I have found a confusing example about the private a fortran array. Here is the code

subroutine cal(a, N, M)
    implicit none
    integer :: N, M
    real(8) :: a(N, M)
    real(8) :: tmp(N)
    integer :: j, i

!$acc data create(tmp), copy(a)
!$acc parallel loop private(tmp)
    do j = 1, M
!$acc loop private(tmp)
        do i = 1, N
            tmp(i) = 3
        end do
!$acc loop private(tmp)
        do i = 1, N
            tmp(i) = 4
        end do
        a(:, j) = tmp
    end do
!$acc end data
end subroutine

“tmp” is a temporary array, and I want it is private for each j loop. This example is simplified to see the problem more clearly, that is, the second loop “tmp(i) = 4” may contain more complex calculations, e.g. “tmp(i) = tmp(i)+b(i, j)”. The results show that some parts of “a” are 4 but some are 3, which is incorrect. However, if “tmp” is declared as a fixed size array, then all of “a” are 4, and the results become right.

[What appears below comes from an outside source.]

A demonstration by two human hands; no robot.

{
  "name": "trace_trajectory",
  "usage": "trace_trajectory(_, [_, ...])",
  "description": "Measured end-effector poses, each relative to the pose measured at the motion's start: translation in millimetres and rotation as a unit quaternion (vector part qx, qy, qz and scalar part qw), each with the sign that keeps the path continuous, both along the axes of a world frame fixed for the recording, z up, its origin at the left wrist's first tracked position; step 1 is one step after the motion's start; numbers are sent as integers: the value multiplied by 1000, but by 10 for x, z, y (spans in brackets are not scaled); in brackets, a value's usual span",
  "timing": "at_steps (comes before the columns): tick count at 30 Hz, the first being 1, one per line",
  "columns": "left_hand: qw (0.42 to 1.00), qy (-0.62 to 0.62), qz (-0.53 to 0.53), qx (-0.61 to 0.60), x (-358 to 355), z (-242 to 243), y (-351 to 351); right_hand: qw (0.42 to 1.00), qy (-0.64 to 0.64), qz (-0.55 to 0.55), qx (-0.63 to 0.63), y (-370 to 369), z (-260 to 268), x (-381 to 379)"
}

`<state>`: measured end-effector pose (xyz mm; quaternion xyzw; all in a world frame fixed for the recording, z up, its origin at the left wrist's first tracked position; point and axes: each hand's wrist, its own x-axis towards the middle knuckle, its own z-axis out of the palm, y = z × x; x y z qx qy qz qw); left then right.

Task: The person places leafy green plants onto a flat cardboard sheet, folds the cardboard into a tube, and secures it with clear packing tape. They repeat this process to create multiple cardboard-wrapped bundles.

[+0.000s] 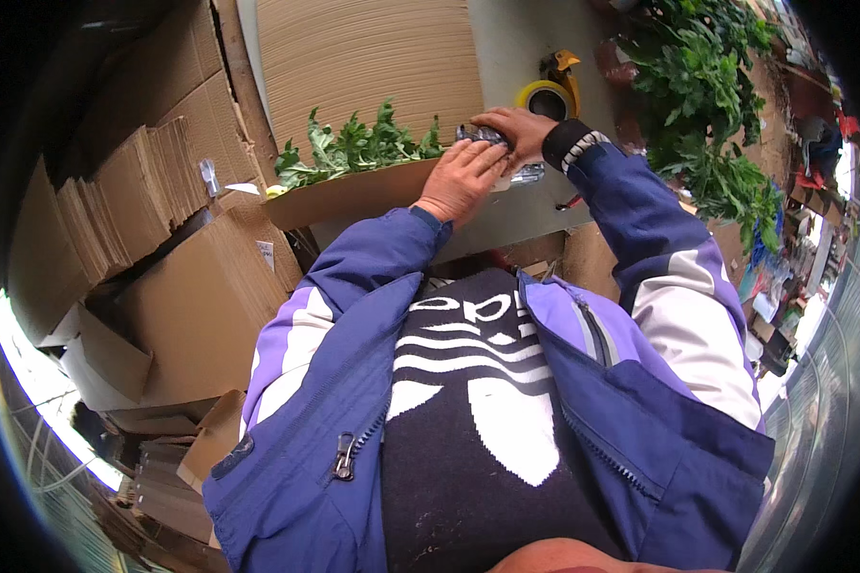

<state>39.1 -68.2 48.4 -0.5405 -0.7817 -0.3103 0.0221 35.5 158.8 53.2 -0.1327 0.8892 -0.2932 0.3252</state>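
Both my hands meet at the right end of a long cardboard box [351, 197] with leafy green stems [358, 147] along it. My left hand [464, 175] lies over the box's end, fingers extended and close together. My right hand [516, 132] curls beside it, around a dark, shiny plastic-like bundle [484, 135]. Whether the fingers grip this bundle is partly hidden. Clear plastic [529, 174] shows just below my right hand. A yellow roll of tape on a dispenser [548, 99] lies directly beyond my right wrist.
A large corrugated cardboard sheet [373, 64] lies on the grey table [502, 215]. Leafy green plants [709, 107] are heaped at the right. Flattened cardboard boxes [186, 308] stand stacked at the left. A small red-and-black tool [567, 204] lies near the table's front edge.
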Motion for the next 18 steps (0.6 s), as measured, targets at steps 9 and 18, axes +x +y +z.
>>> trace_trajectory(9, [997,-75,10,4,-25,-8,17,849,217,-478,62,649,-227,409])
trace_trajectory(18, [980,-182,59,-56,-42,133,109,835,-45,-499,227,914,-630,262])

integer, parameter :: N1 = 30
real(8) :: tmp(N1)

By adding “-Minfo=accel” to the compiler, I can see that for fixed-size “tmp”, a line is showing

Local memory used for tmp
CUDA shared memory used for tmp

It seems that in the unfixed-size case, “tmp” is not using local shared memory? How to ensure the results is right if “tmp” can not be fixed-size array? Attached are the code for tests. Thank you in advance.
test1.f90 (625 Bytes)

Correct. Given that shared memory is fixed size, the compiler can only use it if the size of the private array is known at compile time and if it fits. Otherwise, it could lead to run time errors.

Note that in your program, you have “tmp” in both a data directive as well as a private clause. A variable can’t be in both given it can’t both be global and private. You should remove it from the data directive.

Also, you shouldn’t put the private clause on the inner loops. This says to make tmp private to those loops, but here, you want it shared within the inner loops and only private to the outer loop.

Thanks. I have got the right results following your advice.